Jerusalém era um dos lugares mais sagrados do Mediterrâneo oriental - para muçulmanos, cristãos e judeus. (Crédito: Photo12 / UIG / Getty Images)

A jihad e a cruzada estão relacionadas?

PC: Existe uma semelhança de família porque eles compartilham raízes no monoteísmo, onde Deus é um deus zeloso. E tanto as Cruzadas quanto a Jihad ofereceram o martírio para aqueles que morriam. Mas embora sejam parecidos, elas têm algumas diferenças importantes. As cruzadas visavam a libertação de terras sagradas consideradas legitimamente cristãs, enquanto a Jihad tratava de resgatar almas.

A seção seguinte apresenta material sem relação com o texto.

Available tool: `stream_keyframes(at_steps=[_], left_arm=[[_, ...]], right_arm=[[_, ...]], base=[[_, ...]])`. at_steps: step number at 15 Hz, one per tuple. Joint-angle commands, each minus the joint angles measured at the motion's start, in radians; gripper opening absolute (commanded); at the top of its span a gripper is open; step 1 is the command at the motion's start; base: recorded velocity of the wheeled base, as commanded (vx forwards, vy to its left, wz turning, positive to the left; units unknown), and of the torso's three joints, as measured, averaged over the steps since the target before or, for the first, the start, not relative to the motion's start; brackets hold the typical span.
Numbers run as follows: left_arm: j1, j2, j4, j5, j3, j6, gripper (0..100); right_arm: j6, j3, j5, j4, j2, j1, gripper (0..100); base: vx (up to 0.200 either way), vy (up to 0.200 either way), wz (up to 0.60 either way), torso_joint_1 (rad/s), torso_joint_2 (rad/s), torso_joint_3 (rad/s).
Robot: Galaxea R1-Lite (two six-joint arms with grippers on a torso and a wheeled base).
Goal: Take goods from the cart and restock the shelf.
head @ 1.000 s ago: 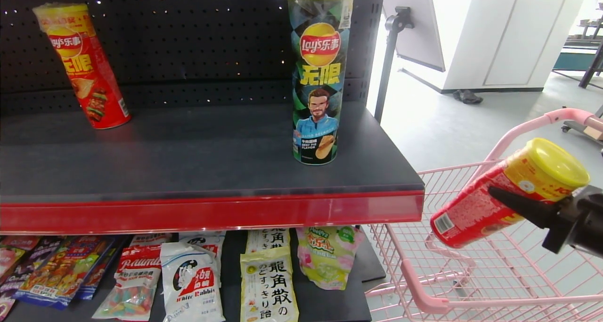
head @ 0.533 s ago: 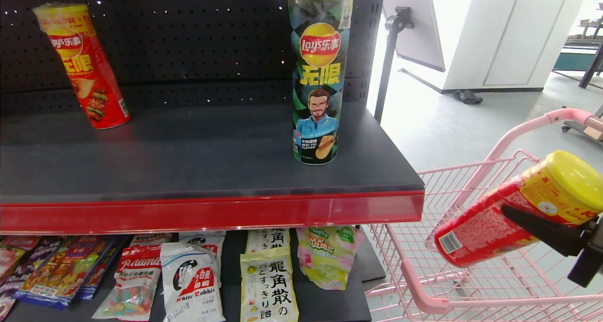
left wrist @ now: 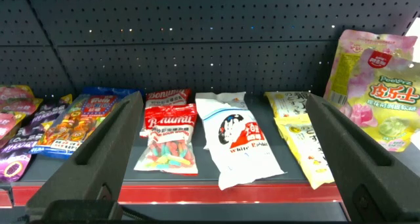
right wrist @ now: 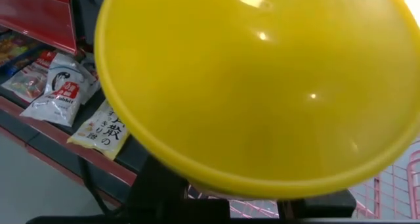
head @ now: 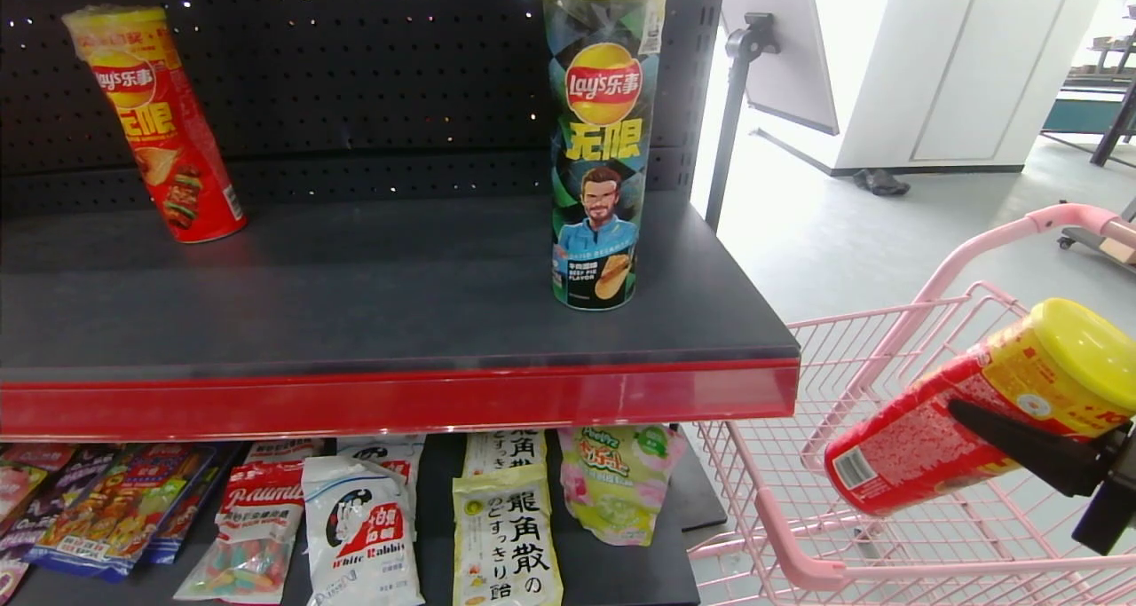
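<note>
Chip cans: three in all; one in my right jaws, two on the shelf.
Held can: red with a yellow lid, lying tilted with its base toward the shelf; it hangs above the pink cart, just right of the shelf's end.
Right jaws: pinching the held can across its upper body; one black finger crosses the near side.
Left jaws: spread wide and holding nothing; they face the lower shelf.
On the shelf: one red can at the back left; one dark green can upright toward the right end; the two stand well apart.
Snack bags: several flat on the lower shelf; they overlap, so I cannot count them exactly.
Head view alone: all three cans together, and the cart.
Left wrist view alone: the bags face-on, against a pegboard back.
Right wrist view alone: the held can's lid end-on and close up.
</note>
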Motion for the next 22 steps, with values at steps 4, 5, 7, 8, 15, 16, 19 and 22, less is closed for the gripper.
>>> stream_keyframes(at_steps=[4,5,7,8,15,16,19,22], left_arm=[[0.001,0.001,0.000,-0.001,0.000,0.000,100],[0.001,0.001,0.000,-0.001,0.000,0.000,100],[0.001,0.001,0.000,-0.001,0.000,0.000,100],[0.001,0.001,0.000,-0.001,0.000,0.000,100],[0.001,0.001,0.000,0.001,0.000,0.000,100],[0.001,0.001,0.000,-0.001,0.000,0.000,100],[0.001,0.001,0.000,0.001,0.000,0.000,100],[0.001,0.001,0.000,-0.001,0.000,0.000,100]], right_arm=[[-0.001,-0.001,-0.033,0.001,-0.002,0.003,0],[-0.001,-0.007,-0.045,-0.001,0.001,0.006,0],[0.000,0.033,-0.072,-0.001,-0.011,0.003,0],[0.000,0.041,-0.087,-0.001,-0.022,0.003,0],[0.008,0.077,-0.119,-0.001,-0.062,0.000,0],[0.008,0.077,-0.119,-0.001,-0.060,0.000,0],[0.008,0.073,-0.118,-0.001,-0.060,0.002,0],[0.009,0.073,-0.118,-0.001,-0.060,0.002,0]], base=[[0.000,0.000,0.00,0.000,0.00,0.000],[0.000,0.000,0.00,0.000,0.00,0.000],[0.000,0.000,0.00,0.000,0.00,0.000],[0.000,0.000,0.00,0.000,0.00,0.000],[0.000,0.000,0.00,0.000,0.00,0.000],[0.000,0.000,0.00,0.000,0.00,0.000],[0.000,0.000,0.00,0.070,-0.21,-0.135],[0.000,0.000,0.00,0.168,-0.47,-0.300]])
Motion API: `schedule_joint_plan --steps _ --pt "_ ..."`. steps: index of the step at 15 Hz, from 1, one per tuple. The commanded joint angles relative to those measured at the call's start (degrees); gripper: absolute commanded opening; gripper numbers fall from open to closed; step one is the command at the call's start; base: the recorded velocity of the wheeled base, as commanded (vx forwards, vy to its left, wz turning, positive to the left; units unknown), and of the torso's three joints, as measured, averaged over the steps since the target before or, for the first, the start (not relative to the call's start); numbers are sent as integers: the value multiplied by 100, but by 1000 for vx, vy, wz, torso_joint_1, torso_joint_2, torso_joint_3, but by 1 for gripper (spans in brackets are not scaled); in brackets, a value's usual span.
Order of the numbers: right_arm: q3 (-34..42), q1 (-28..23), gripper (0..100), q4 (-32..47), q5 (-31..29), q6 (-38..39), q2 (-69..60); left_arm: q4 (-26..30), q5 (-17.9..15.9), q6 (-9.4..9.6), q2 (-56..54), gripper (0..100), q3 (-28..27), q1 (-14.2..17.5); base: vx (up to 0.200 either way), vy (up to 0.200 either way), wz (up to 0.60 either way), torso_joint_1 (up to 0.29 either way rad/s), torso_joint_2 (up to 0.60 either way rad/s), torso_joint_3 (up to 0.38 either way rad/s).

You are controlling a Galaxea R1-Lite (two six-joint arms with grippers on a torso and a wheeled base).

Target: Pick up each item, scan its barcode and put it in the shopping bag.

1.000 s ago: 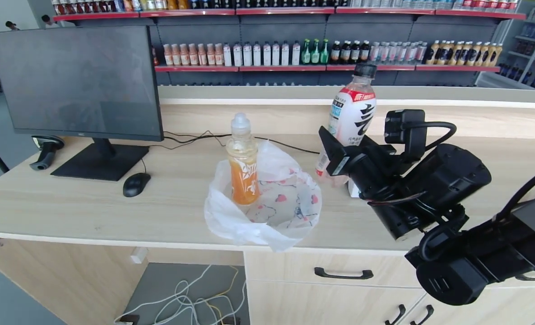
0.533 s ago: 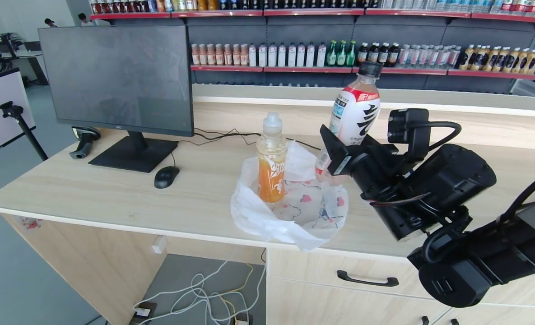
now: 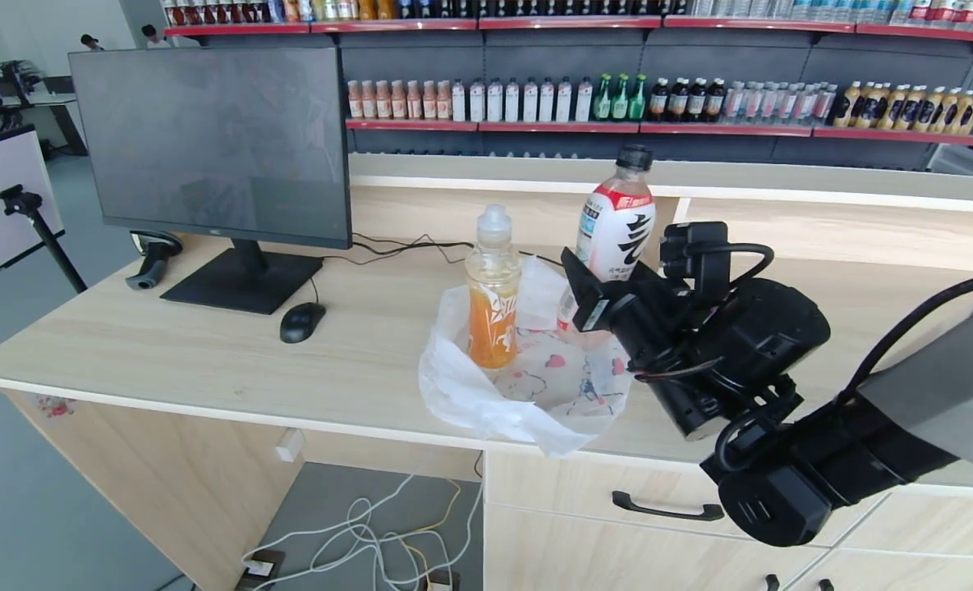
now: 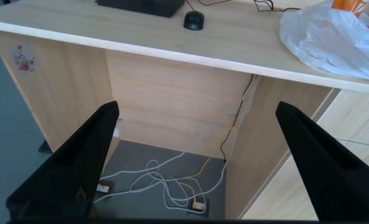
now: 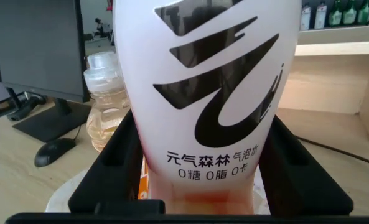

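Observation:
A white-labelled drink bottle [image 3: 617, 234] with a black cap is held upright, my right gripper [image 3: 594, 287] shut on its lower body. It hangs over the far right rim of the white shopping bag [image 3: 486, 402] on the counter. In the right wrist view the bottle [image 5: 203, 106] stands between both black fingers [image 5: 112, 165]. An orange juice bottle [image 3: 493, 304] stands upright inside the bag, left of the held bottle, and appears behind it in the right wrist view [image 5: 106, 106]. My left gripper [image 4: 200, 162] is open with nothing in it, low in front of the counter.
A barcode scanner [image 3: 151, 258] rests at the counter's far left beside a monitor [image 3: 215, 144] and a mouse [image 3: 302, 321]. Cables lie on the floor [image 4: 172, 186] under the wooden counter [image 3: 207, 353]. Shelves of drinks line the back wall.
The head camera swung at first, then held still. My right arm has since carried the white bottle left and down, closer to the bag and the orange bottle.

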Motion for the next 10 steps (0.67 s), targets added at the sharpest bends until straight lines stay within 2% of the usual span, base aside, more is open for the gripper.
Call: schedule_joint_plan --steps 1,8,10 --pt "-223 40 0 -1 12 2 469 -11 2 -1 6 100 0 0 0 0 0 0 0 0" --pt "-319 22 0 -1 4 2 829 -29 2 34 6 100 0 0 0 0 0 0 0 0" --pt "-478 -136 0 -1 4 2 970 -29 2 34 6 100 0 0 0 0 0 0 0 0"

SM: Eu pessoalmente não encontro nenhuma diferença estrutural entre os dois. Jihad tem um conceito islâmico: agressão sancionada religiosamente. As Cruzadas foram exatamente isso.

Qual foi o impacto das Cruzadas no mundo muçulmano?

SM: O legado das Cruzadas no mundo muçulmano é que muitos muçulmanos pensam onde estão hoje em termos da invasão ocidental. Para alguns, as Cruzadas são vistas não apenas como uma ameaça medieval, mas como uma ameaça atual - uma tentativa perpétua do Ocidente de minar o Islã. Pode ser colonialismo físico ou colonialismo cultural.

Os grupos que pagaram o maior preço pela experiência dos cruzados foram os cristãos locais (não europeus). Quando os cruzados foram expulsos, as dinastias dominantes eram sunitas. Muitos xiitas e cristãos locais achavam que sua melhor opção era se converter. Após o período das cruzadas, o Oriente Médio se torna muito menos cristão e muito menos xiita.

Por que as Cruzadas ainda são relevantes hoje no Oriente Médio?

PC: É um pouco como o que Mark Twain disse: “A história não se repete, mas às vezes rima”. Os ideólogos modernos podem recorrer às Cruzadas para justificar o conflito contemporâneo como parte de um continuum de um milênio. Mas a verdade é que os cruzados e muçulmanos lutaram por seus próprios objetivos, não por aqueles que nos motivam hoje.

SM: Três palavras: política da religião.